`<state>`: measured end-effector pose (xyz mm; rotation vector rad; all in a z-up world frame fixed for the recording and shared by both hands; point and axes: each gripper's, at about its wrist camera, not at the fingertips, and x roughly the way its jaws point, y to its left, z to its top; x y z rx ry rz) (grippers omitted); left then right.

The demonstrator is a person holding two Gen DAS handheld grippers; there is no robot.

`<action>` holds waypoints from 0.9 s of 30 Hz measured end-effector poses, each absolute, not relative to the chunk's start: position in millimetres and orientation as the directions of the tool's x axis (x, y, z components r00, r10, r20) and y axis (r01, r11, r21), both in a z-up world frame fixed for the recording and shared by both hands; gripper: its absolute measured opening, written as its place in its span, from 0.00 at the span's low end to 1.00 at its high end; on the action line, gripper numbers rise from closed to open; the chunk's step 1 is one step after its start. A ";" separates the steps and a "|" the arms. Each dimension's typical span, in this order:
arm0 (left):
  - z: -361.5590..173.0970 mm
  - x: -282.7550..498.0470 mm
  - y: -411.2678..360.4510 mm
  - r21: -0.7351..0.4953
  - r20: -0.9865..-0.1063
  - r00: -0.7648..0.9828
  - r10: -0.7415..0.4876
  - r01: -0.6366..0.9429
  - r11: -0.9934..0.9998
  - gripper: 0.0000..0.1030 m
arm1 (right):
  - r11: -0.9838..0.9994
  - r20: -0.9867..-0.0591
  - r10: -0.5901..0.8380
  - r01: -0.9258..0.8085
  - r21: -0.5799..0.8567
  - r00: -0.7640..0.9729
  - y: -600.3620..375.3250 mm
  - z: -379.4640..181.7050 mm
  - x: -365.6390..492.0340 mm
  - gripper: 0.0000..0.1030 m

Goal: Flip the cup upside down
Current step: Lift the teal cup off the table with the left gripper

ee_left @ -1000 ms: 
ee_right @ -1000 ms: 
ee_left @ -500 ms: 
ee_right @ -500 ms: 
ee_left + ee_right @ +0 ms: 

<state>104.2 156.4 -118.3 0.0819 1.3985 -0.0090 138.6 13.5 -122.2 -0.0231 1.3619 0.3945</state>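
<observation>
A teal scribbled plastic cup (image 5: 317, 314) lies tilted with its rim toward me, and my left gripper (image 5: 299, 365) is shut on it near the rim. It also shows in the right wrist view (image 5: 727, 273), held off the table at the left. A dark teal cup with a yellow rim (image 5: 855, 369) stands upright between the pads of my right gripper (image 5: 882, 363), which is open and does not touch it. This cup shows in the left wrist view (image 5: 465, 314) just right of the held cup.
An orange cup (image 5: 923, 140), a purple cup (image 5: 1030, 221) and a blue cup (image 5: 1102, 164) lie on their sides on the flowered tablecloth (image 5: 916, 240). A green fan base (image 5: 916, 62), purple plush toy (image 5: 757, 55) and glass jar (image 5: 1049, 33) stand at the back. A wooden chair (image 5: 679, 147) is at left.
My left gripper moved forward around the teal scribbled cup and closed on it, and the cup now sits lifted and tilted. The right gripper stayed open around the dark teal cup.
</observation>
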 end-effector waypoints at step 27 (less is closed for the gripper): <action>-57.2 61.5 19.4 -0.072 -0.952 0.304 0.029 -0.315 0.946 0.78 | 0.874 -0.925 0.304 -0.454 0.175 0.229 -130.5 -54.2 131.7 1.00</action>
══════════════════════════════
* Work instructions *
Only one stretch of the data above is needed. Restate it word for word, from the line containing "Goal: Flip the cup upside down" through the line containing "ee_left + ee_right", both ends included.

* Solved problem *
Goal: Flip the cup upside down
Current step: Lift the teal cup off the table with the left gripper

ee_left @ -1000 ms: 
ee_right @ -1000 ms: 
ee_left @ -500 ms: 
ee_right @ -500 ms: 
ee_left + ee_right @ +0 ms: 

The output above is the complete answer.